Work instruction
In the material below, find every line with "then" and pull it out.

Study material
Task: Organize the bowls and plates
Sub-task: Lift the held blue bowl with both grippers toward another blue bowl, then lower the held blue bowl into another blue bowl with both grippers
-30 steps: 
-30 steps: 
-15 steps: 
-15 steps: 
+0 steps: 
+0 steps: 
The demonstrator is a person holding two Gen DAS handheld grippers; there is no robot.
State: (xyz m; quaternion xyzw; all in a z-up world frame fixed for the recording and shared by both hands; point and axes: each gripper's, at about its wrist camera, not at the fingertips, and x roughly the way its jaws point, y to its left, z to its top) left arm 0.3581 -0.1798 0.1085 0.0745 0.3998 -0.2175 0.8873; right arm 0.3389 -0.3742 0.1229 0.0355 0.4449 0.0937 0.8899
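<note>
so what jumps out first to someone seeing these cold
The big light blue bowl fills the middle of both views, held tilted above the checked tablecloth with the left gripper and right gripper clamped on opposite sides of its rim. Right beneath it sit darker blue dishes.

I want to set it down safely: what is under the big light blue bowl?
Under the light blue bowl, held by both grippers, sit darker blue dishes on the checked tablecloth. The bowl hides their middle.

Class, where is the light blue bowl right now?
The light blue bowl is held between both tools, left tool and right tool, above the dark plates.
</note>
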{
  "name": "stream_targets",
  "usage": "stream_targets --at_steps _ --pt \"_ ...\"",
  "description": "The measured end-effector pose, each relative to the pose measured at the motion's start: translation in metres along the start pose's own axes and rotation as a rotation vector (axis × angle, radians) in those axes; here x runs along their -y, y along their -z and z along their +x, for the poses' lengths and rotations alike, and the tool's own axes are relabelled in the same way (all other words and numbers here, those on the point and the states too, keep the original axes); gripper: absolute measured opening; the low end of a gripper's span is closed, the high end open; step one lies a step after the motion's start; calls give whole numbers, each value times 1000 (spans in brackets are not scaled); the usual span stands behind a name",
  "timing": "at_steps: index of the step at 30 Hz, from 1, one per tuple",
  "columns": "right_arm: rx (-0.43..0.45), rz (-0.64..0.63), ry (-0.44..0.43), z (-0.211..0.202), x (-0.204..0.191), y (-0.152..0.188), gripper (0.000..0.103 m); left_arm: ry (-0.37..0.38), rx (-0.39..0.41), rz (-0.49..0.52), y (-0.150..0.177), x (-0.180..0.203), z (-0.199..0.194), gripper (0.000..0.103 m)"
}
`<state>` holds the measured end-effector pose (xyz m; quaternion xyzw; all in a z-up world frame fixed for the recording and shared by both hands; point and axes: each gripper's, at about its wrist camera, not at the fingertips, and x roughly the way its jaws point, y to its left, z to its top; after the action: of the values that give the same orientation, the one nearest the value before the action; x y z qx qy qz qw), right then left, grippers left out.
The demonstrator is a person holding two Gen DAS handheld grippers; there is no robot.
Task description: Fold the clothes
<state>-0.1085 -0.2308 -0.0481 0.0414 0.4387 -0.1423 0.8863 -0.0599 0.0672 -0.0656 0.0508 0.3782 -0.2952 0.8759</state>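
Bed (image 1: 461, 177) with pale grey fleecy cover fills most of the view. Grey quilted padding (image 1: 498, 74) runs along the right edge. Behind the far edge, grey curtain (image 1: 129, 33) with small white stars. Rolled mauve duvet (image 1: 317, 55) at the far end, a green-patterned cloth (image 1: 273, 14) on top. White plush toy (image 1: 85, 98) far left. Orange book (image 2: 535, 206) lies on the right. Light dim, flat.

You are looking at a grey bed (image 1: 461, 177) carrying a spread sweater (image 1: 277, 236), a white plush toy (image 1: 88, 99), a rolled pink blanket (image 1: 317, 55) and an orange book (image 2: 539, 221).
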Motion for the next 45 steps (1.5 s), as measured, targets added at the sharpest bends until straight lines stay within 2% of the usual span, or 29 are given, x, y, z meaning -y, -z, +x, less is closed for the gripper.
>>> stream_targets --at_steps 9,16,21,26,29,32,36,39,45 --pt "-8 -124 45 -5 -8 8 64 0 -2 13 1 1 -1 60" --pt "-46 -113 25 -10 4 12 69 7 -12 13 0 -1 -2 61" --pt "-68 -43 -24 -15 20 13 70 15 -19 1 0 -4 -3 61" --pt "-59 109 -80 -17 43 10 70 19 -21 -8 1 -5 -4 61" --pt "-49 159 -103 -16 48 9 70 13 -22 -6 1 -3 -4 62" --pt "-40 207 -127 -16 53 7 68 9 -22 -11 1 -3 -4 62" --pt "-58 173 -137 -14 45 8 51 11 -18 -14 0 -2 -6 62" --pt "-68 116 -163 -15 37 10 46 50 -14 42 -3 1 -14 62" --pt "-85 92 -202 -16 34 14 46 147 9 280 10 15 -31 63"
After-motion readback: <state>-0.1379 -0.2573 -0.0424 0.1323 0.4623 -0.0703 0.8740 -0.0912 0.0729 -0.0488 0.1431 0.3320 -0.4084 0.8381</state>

Written response
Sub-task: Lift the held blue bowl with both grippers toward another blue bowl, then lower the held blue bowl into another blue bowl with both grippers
`<state>` holds the measured end-effector pose (xyz m; quaternion xyzw; all in a z-up world frame fixed for the recording and shared by both hands; point and axes: each gripper's, at about its wrist camera, not at the fingertips, and x roughly the way its jaws point, y to its left, z to its top; after the action: of the values that give the same orientation, the one nearest the value before the action; x y z qx qy qz qw), right then left, grippers left out.

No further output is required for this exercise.